Among the entries below, count the lines where the string "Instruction" occurs, and give only the number.

———

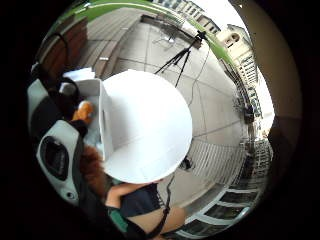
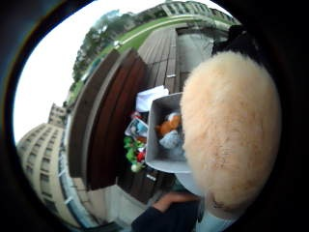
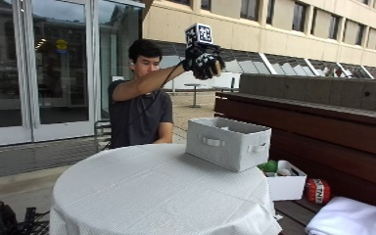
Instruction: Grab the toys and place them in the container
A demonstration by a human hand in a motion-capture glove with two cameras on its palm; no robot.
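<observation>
Round table [image 3: 142, 196] w/ white cloth; a person sits behind it at the far edge. Right hand [image 3: 203, 61] is raised high over the table's right edge, above the container. In the outside view its fingers look curled, and the thumb-side palm view has a fluffy cream toy [image 2: 231, 130] right against the palm, so I read it as gripping that toy, though the toy itself doesn't show from outside.

Container [image 3: 227, 142] = pale fabric bin w/ side handles, sitting at the table's right edge. Inside it, an orange toy [image 2: 166, 126] and a pale blue toy [image 2: 170, 140] lie together.

Right of the table, on the bench: small white box [image 3: 286, 188] w/ more toys, incl. a green one [image 3: 270, 166]; then a red item [image 3: 317, 190] and a white cloth [image 3: 351, 220].

Handling, by the look of it: the cream toy is plush, so prob. light, soft and squashy, not fragile and not slippery. Fur gives way, so best taken round the body w/ the whole hand, not by a tuft. A drop into the bin shouldn't hurt it. The bin seems light too and could shift if knocked.
</observation>
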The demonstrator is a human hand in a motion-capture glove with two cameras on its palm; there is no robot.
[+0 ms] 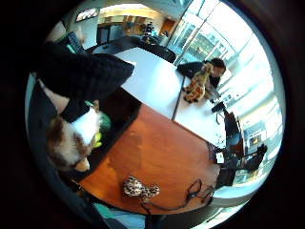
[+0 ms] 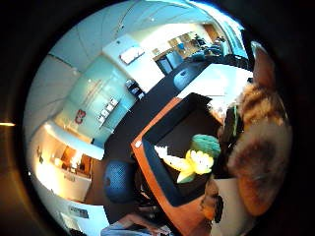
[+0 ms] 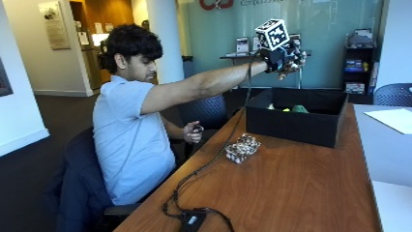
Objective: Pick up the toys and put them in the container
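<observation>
Surface (image 3: pixel 302 183): long wooden top filling the lower right of the outside view; it carries the container and one loose toy.

Container (image 3: pixel 293 123): black open-topped box, centre right of the outside view, standing on the surface. Yellow and green toys (image 2: pixel 194 160) already lie on its floor, seen clearly in the thumb-side palm view.

Right hand (image 3: pixel 281 57): gloved, raised at the end of an outstretched arm, upper centre-right of the outside view, above the near-left part of the container. Fingers curled round a plush toy.

Held plush toy (image 1: pixel 71 138): brown-and-white furry animal, close against the palm in both palm views, hanging over the container's opening, well clear of its floor.

Spotted toy (image 3: pixel 241 149): small patterned plush, centre of the outside view, lying on the surface just in front of the container and apart from it.

Step in hand, as judged: transport of the held toy, at the point of delivery. Next move calls for lowering or simply releasing the fingers while the toy is inside the rim line, then returning for the spotted toy.
</observation>
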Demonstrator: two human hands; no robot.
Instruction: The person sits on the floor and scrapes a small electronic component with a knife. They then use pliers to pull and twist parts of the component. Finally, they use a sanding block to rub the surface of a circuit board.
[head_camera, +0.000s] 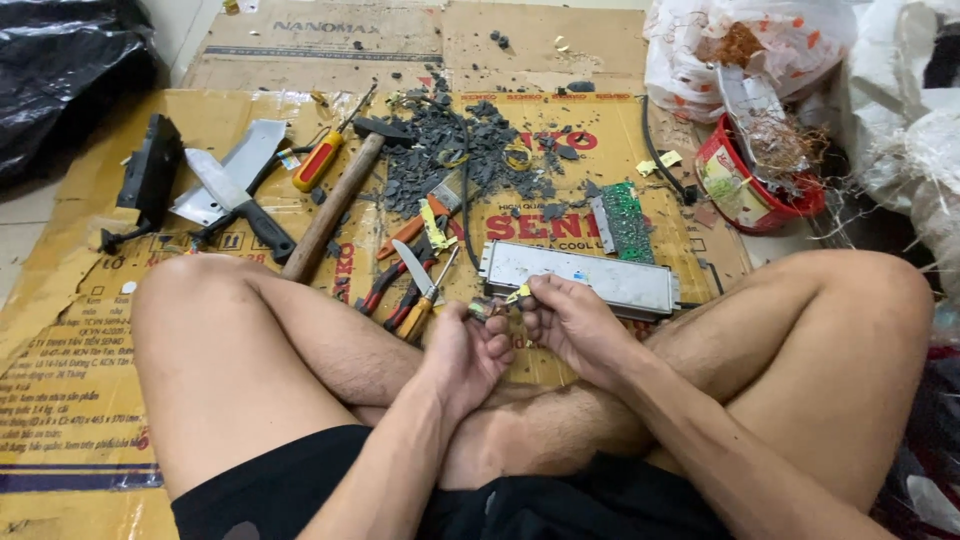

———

Response to this exercise: 2